Congressman Greg Walden's Oregon Congressional Connection
Dear fellow Oregonians,
You should receive this about the time I'm heading back to Washington, D.C. after a rather hectic trip home on Friday. I got to Portland just in time to watch my son compete in the district swim meet at Mt. Hood Community College, have dinner in Hood River with the family, and then return to the Portland airport to fly down to Medford Friday night. I spent Saturday in the Rogue Valley meeting with members of the state Veterans of Foreign Wars and opened their annual meeting as their keynote speaker, among other activities.
But before diving into the details of the update, I want to say a quick word about my colleague, Congresswoman Darlene Hooley, who represents our state's Fifth District and, as you may have heard, announced that she would retire from Congress after this term. We serve together on the Energy and Commerce Committee. She's certainly been a hard worker over the years I usually see her on the weekly commute to and from Washington. While we don't always agree politically, we've worked together on many Oregon issues. She is dedicated to her constituents and has the kind of warm personality that appeals to people all over the political spectrum. We will miss her in the delegation, and I wish her the very best as she embarks on this next stage of her life.
The President released his proposed Fiscal Year 2009 budget for the federal government on Monday, and it includes several points of interest for Oregonians. Before explaining what's there for the Columbia River channel deepening project, county payments and rural health care, I should point out that the President's budget is merely a starting point for the budget that Congress will put together in the coming year. The President's budget is essentially a suggestion, or a policy statement of how the federal government should spend the taxpayers' hard-earned money. Congress has the constitutional duty of appropriating money for the federal government; ultimately, it is up to Congress to accept or reject the President's budget recommendations.
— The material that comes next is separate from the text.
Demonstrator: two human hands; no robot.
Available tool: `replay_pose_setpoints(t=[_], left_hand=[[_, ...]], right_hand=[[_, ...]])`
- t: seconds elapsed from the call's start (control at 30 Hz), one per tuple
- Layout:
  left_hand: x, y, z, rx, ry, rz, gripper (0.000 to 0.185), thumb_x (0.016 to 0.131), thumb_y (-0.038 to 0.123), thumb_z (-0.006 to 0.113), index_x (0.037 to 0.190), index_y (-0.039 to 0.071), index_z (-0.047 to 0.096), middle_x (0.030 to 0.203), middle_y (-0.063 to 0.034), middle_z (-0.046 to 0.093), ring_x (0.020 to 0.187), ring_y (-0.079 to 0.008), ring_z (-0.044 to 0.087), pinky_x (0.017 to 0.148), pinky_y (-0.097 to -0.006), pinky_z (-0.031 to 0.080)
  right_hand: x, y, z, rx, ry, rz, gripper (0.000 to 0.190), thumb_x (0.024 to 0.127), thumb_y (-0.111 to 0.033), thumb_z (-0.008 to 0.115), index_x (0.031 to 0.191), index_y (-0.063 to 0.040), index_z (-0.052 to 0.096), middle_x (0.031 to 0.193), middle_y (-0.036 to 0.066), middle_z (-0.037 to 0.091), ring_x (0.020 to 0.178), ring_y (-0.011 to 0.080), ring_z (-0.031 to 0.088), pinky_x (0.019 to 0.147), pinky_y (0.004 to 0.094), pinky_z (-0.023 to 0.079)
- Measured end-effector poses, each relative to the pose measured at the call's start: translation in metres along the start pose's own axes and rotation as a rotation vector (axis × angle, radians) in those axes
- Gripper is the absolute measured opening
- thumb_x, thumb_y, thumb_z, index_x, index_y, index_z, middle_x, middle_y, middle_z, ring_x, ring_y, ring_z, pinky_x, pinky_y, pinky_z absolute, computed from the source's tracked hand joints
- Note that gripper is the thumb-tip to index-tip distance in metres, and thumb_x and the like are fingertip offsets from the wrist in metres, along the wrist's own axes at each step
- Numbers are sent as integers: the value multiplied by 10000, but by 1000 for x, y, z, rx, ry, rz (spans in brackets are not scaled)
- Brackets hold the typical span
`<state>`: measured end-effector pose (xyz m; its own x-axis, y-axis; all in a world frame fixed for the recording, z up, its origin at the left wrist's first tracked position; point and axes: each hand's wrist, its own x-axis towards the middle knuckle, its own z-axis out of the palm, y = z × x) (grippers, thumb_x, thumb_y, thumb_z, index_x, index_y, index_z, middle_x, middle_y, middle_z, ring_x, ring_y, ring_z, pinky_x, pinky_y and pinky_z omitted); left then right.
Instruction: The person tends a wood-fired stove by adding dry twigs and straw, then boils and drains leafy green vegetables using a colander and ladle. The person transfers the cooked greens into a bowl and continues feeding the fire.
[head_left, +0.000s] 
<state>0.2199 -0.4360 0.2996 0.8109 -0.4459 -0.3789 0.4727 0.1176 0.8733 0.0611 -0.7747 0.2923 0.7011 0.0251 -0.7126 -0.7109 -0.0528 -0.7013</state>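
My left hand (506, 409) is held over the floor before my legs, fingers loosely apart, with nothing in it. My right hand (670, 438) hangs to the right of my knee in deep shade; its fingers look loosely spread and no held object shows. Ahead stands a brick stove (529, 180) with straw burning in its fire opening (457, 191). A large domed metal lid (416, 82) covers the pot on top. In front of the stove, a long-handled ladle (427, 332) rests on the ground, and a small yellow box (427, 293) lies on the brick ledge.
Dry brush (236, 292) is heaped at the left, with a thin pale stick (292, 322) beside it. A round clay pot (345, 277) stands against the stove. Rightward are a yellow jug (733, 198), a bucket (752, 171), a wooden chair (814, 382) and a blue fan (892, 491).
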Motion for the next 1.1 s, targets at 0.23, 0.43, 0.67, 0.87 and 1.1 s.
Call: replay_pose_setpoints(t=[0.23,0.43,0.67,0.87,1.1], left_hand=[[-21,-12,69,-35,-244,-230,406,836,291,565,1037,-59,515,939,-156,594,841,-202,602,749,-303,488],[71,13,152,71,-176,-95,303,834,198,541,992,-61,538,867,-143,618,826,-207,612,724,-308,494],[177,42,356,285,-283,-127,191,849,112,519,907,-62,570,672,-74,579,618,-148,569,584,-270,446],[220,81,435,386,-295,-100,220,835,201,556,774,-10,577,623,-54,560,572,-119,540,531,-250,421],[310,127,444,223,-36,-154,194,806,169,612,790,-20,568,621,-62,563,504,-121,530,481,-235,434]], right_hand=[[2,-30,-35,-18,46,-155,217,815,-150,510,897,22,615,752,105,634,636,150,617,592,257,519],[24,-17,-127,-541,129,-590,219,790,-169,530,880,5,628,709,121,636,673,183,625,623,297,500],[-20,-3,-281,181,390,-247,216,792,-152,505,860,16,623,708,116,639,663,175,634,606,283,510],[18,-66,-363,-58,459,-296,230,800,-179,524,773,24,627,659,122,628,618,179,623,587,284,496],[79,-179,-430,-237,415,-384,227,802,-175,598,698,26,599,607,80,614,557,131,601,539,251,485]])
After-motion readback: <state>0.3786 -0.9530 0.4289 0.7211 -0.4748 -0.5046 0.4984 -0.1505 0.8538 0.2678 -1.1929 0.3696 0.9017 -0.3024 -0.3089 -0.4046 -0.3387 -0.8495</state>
Columbia River channel deepening in the budget
In August 2004, the President visited the Port of Portland and said, "by deepening the channel of this river from 40 to 43 feet, we will create new export opportunities at Columbia River ports, we'll help our farmers and ranchers, we'll help our manufacturers remain competitive, we'll protect and restore jobs really good paying jobs and we'll help conserve and restore the river ecosystem. This is a vital project."
Since then, with the commitment of the administration and the solid support of the Northwest congressional delegation, the $101 million deepening project was funded at steady levels over the last several fiscal years. In November of last year, I organized a bipartisan group of my colleagues to send a letter to budget director Jim Nussle, urging that he include $29 million in the next budget to finish off the project. I followed up with Jim in personal conversations as well. On Monday, we received the great news that the President included $36 million in his proposed budget to finish the deepening.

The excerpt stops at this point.